Tenes que tener en cuenta que no etamos guiando solo por lo que vos decis, no tenemos la posibilidad de ver ni hacer ninguna prueba, por eso la necesidad de ser claro y cada respuesta concisa para ir descartando
Ahora aclra lo que pusiste en tu ultimo post en cuanto a qu si llega tensión, (es decir que si pongo una lámpara de 220 enciende....)


----------



## SKYFALL (Abr 11, 2015)

faby464 dijo:


> Agradezco la ayuda que me han dado hasta ahora, pero no se si no me explico bien, o lo que explico no se entiende, a la bomba de desagote llega tension, e insisto, no puede ser el cableado debido a quue la tension que llega por los dos cables, tambien va al termoactuador o sea llegan los dos cables a la bomba y de ahi salen al termo, como ya lo explique mas arriba y creo que un par de veces, la bomba de desagote esta en paralelo con el termoactuador, y este funciona bien y le llega tension, y tambien medi continuidad, cosa que no deberia haber hecho por lo explicado anteriormente. Y como tambien explique mas arriba, es imposible que sea el triac ya que este comanda tres cosas, blocapuertas, bomba de desagote y termoactuador, y todo funciona menos la bomba.

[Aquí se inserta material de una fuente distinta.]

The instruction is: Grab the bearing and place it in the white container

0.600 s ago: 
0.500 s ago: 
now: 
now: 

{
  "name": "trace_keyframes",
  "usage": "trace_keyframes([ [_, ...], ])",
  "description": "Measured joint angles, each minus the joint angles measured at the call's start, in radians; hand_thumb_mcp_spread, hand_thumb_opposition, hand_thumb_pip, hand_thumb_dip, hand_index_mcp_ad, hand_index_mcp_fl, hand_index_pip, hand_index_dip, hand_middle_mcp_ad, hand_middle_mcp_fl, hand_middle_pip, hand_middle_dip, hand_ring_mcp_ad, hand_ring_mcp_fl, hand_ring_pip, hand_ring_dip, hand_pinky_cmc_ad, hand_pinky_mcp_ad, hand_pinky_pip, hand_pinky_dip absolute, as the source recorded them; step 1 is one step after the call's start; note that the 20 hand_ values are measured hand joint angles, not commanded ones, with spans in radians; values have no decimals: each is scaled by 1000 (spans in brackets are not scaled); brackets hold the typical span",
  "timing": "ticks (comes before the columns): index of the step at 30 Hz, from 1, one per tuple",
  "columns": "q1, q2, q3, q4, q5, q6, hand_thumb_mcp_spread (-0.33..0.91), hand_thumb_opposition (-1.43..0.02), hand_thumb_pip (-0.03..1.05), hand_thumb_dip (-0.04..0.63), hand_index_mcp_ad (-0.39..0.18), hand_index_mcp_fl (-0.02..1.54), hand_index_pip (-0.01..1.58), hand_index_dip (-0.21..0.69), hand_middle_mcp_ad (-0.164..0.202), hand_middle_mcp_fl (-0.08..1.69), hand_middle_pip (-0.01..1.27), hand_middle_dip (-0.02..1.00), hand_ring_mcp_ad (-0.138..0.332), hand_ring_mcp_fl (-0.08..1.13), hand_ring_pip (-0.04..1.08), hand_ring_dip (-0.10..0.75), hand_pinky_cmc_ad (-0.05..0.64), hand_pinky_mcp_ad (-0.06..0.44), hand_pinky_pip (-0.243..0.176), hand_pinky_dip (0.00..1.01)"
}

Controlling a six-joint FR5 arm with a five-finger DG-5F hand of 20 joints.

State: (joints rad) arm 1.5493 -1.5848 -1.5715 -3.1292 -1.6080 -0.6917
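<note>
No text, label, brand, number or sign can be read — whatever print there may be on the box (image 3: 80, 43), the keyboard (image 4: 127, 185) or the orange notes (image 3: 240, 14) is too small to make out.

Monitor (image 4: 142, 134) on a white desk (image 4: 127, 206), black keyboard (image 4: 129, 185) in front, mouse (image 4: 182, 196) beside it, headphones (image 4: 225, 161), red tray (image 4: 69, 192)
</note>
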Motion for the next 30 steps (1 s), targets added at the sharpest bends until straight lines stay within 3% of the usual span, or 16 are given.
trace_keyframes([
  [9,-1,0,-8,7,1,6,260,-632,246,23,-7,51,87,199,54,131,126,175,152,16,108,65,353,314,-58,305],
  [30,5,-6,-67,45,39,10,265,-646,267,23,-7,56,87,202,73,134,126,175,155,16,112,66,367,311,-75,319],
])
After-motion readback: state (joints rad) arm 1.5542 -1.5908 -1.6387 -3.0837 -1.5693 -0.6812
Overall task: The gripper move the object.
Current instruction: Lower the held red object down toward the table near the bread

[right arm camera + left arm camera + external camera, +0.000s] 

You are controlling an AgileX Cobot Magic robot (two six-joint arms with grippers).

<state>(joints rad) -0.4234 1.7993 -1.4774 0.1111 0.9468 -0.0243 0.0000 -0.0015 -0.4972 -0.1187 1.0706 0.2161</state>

Estas midiendo la salida de tension hacia la bomba de desagote con multimetro o con un tester de neón? Fijate que los tester de neon no son confiables para esas operaciones, tal vez llega muy poca tension y no alcanza a mover la bomba.


----------



## faby464 (Abr 12, 2015)

Hola, quiero agradecer la ayuda que me proporcionaron, ya que durante este tiempo aprendi mucho, pero me regalaron el mismo lavarropas que lo iban a tirar porque se les habia quemado el motor, hice un cambio de motor, proble el que me regalaron y funciona perfecto. Quisiera saber como dar por terminado el tema.
Nuevamente muchas gracias a todos.


----------



## SKYFALL (Abr 12, 2015)

Pues bien por ti por haber reparado tu lavarropas, pero ese motor que solo funciono fuera de la lavadora y dentro de ella no, se volvió un enigma y tenemos que saber porque no funcionaba, ademas pueden haber mas personas a las que les paso lo mismo.


----------